EXERCISE INSTRUCTIONS:
Copy every line of the following data that includes the string "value".

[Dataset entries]
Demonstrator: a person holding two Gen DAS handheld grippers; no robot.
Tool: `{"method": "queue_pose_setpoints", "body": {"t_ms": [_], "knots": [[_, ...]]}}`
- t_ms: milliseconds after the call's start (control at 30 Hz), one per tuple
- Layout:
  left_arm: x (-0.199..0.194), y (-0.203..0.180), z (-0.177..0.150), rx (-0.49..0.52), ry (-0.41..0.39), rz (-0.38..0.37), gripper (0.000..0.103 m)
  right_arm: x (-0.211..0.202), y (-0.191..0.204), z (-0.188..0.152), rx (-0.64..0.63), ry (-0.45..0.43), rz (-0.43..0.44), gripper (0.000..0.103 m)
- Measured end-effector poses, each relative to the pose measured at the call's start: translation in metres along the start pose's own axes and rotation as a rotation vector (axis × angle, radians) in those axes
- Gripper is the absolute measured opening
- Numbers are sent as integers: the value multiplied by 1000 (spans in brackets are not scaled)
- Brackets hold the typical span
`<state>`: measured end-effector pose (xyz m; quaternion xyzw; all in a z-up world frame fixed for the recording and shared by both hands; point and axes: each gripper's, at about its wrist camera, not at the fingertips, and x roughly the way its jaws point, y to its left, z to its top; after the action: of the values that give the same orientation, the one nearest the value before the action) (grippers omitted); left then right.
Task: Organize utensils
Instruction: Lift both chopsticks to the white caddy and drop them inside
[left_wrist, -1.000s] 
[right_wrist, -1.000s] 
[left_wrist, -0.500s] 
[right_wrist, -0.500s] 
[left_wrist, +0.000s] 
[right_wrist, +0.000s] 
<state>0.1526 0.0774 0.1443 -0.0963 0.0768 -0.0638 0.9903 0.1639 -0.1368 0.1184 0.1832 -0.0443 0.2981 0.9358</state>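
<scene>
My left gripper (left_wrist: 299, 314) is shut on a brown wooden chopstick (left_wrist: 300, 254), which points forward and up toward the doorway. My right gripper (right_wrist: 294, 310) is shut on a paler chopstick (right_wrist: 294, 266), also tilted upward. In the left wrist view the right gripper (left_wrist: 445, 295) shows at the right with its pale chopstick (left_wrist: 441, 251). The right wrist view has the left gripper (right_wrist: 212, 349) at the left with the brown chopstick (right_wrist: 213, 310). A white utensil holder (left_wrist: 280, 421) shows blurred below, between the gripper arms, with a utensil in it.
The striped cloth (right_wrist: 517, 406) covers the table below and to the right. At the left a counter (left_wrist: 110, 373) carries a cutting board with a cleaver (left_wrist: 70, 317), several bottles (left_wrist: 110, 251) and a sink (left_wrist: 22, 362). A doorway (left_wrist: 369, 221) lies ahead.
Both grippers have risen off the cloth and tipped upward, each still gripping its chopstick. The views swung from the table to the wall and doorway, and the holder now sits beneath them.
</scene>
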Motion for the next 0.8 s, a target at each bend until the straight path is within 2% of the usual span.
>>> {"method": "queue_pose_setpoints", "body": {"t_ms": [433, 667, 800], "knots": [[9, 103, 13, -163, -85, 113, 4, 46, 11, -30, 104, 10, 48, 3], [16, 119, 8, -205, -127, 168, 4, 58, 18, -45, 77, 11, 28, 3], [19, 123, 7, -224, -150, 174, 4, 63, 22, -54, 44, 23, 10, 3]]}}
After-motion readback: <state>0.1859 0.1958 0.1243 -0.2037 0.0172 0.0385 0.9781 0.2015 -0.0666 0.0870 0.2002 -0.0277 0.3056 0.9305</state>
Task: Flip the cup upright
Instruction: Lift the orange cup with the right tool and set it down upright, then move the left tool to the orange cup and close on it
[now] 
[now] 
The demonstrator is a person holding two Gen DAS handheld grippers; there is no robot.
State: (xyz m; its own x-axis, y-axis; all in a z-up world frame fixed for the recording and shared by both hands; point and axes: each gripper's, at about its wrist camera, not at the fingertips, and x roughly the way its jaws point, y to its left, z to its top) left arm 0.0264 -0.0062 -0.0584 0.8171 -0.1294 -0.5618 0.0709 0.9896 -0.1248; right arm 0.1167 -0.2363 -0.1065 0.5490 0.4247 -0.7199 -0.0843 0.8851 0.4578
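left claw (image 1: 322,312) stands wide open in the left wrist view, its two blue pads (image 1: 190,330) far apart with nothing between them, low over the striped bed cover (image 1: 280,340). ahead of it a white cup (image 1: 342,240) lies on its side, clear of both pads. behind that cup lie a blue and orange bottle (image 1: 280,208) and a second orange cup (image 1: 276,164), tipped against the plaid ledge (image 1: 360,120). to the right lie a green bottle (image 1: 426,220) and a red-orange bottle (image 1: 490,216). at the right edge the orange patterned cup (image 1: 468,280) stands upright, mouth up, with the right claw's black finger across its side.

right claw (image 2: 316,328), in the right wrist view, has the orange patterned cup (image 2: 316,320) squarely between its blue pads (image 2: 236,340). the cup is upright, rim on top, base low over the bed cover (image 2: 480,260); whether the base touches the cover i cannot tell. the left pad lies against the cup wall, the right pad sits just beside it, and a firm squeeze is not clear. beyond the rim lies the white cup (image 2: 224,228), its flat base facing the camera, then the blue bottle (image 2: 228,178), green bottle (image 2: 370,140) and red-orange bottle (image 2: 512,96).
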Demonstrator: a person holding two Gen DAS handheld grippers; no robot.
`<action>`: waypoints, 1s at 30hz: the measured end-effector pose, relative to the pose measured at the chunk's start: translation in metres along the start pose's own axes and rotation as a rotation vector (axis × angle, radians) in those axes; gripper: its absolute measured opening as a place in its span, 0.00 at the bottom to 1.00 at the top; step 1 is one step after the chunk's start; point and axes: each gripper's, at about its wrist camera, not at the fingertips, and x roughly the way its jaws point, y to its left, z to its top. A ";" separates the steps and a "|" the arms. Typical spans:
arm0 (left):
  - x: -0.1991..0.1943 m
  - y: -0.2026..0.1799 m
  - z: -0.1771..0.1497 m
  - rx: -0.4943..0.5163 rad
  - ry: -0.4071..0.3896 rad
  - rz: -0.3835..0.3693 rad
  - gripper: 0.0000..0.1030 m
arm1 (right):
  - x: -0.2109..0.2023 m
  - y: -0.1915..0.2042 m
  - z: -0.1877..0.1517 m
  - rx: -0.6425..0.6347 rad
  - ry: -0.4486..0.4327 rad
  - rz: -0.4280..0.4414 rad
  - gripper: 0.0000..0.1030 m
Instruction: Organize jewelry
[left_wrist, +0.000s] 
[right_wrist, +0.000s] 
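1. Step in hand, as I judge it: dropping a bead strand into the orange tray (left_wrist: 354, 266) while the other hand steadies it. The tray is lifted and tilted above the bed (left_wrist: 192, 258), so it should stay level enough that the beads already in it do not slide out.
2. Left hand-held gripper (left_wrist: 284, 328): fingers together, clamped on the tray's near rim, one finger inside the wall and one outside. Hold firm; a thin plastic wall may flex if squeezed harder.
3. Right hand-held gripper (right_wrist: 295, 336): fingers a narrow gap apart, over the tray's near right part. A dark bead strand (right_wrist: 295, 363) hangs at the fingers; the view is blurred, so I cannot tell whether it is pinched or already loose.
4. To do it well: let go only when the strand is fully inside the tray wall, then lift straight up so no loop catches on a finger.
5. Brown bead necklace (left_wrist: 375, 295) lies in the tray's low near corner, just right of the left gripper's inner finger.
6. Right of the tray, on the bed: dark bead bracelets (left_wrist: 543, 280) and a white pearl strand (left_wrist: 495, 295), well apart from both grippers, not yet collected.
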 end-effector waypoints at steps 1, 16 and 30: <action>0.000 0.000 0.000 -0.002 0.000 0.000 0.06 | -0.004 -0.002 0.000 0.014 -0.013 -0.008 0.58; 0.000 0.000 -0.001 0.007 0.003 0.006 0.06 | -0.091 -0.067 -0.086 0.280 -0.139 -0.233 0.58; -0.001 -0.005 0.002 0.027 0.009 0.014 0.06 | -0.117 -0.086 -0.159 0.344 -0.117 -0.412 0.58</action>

RESULT OF THIS EXERCISE:
- Numbers are sent as integers: the value multiplied by 1000 (spans in brackets are not scaled)
`<state>`: measured end-effector pose (xyz m; quaternion xyzw; all in a z-up world frame fixed for the recording and shared by both hands; point and axes: each gripper's, at about its wrist camera, not at the fingertips, and x roughly the way its jaws point, y to its left, z to its top; after the action: of the values that give the same orientation, the one nearest the value before the action) (grippers omitted); left then right.

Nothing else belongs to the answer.